● **About this task**
Return only the lines running from the top of the entries to the line with "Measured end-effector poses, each", inclusive, exactly as written.

▼

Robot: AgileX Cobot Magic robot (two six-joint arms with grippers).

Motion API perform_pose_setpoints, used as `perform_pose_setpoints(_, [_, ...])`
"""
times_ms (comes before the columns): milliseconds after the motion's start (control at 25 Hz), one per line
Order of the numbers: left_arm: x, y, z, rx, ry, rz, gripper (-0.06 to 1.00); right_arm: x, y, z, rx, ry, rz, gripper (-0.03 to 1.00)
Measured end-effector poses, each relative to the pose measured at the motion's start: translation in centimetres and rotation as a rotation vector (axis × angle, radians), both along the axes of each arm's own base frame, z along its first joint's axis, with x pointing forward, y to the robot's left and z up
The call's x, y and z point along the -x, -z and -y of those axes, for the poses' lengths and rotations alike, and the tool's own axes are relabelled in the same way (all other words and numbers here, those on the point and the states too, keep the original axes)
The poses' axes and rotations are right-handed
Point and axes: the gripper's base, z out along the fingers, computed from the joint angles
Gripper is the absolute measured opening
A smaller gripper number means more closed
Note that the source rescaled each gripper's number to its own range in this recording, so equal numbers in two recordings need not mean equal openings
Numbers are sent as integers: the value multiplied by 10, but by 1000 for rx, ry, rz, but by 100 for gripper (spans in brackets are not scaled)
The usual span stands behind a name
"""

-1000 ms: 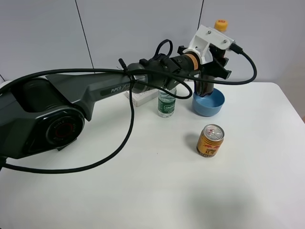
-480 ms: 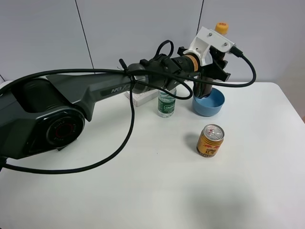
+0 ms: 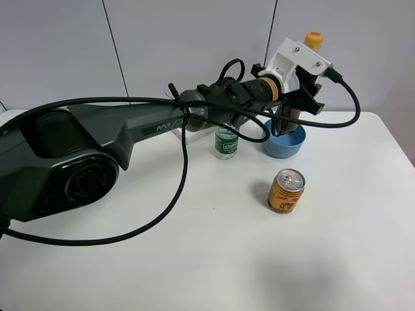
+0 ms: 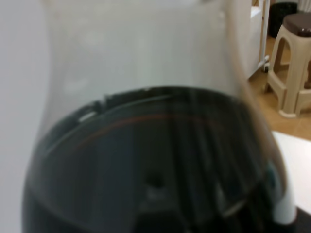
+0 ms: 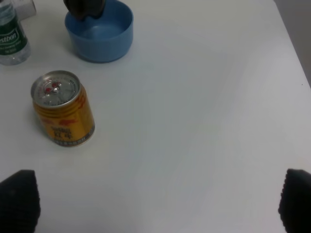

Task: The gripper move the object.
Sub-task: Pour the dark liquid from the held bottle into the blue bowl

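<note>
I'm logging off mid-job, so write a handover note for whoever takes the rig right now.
Left pincer: shut on the cola bottle, which is tilted, its base over the blue bowl. Whether it touches the bowl is unclear.
Right pincer: open, holding nothing, above the table near the yellow can.
Done: cola bottle grasped.
Left: carry it to its spot, set it upright, release.

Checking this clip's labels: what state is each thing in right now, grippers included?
Cola bottle: capped, part full, gripped, tilted over the bowl.
Left gripper: shut on cola bottle.
Right gripper: fingers open, holding nothing.
Water bottle: standing upright.
Can: upright, looks unopened.
Bowl: right way up.
</note>
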Motion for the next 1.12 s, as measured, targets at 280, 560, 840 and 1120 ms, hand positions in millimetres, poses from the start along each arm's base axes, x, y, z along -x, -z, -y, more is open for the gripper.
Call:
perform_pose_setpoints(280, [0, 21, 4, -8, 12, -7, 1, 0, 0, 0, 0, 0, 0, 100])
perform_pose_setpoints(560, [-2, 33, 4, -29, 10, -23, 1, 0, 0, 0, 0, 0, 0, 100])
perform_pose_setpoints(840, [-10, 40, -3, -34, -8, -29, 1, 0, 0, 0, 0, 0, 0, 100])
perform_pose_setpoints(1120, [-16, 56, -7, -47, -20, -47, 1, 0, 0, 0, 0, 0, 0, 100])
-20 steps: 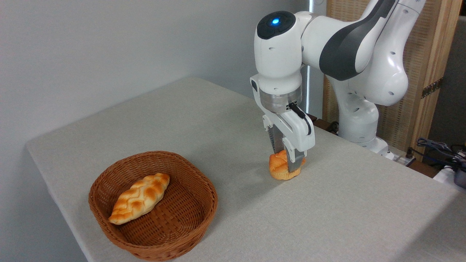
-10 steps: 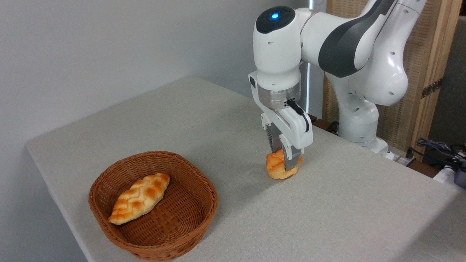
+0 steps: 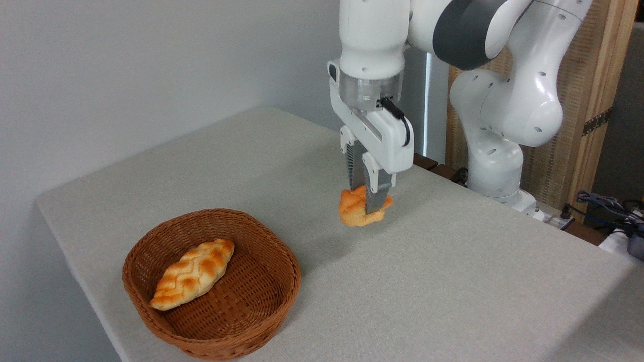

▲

● **Response to this exercise**
Robot: AgileX Cobot Magic robot (two six-joint arms with grippers).

Motion API perform_pose_setpoints, used as `perform_pose_setpoints(_, [_, ...])`
"""
times_ms (comes before the columns): milliseconds after the motion's start (control at 25 Hz), one per line
Order of the numbers: left_arm: x, y, z, rx, ry, rz, gripper (-0.06 to 1.00); right_arm: x, y, z, rx, ry, rz, gripper (-0.03 to 1.00)
Measured end-effector poses, each relative to the pose measured at the motion's start: translation in centimetres and rotation as a rotation vector (axis × angle, radians), both along the axes of each arm's own base frame, z along its first joint's axis, with x pointing forward, y to the robot's left and z up

Nothing else is part of this answer.